▶ **EXERCISE OBJECTIVE**
Print each line of the listing once more, precisely as given.

▶ **DATA EXCERPT**
--------------------

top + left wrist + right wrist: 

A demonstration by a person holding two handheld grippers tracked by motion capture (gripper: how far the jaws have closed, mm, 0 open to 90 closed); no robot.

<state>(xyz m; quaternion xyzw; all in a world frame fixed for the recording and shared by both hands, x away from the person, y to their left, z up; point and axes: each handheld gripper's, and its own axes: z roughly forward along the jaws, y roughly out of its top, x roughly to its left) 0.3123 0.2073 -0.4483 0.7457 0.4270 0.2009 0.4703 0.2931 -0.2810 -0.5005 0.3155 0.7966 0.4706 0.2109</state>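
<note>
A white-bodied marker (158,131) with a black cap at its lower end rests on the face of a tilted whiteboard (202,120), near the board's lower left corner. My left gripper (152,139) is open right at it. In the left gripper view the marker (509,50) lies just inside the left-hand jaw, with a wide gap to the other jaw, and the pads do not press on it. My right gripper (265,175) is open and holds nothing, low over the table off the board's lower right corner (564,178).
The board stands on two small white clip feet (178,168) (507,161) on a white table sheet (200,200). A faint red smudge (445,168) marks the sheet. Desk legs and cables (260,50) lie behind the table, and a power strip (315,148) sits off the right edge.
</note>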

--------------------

▶ **RESPONSE AREA**
top + left wrist + right wrist: 

A demonstration by a person holding two handheld grippers tracked by motion capture (gripper: how far the jaws have closed, mm, 0 open to 90 closed); no robot.

<state>(xyz m; quaternion xyzw; all in a world frame fixed for the recording and shared by both hands, x away from the person, y to their left, z up; point and axes: each handheld gripper's, and its own axes: z roughly forward along the jaws, y roughly out of its top, x roughly to its left) 0.3123 0.2073 -0.4483 0.7457 0.4270 0.2009 0.4703 0.2931 -0.2810 -0.5005 0.3155 0.7966 0.4706 0.2109</state>
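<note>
A white-bodied marker (158,131) with a black cap at its lower end rests on the face of a tilted whiteboard (202,120), near the board's lower left corner. My left gripper (152,139) is open right at it. In the left gripper view the marker (509,50) lies just inside the left-hand jaw, with a wide gap to the other jaw, and the pads do not press on it. My right gripper (265,175) is open and holds nothing, low over the table off the board's lower right corner (564,178).
The board stands on two small white clip feet (178,168) (507,161) on a white table sheet (200,200). A faint red smudge (445,168) marks the sheet. Desk legs and cables (260,50) lie behind the table, and a power strip (315,148) sits off the right edge.
</note>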

The work on this exercise is complete.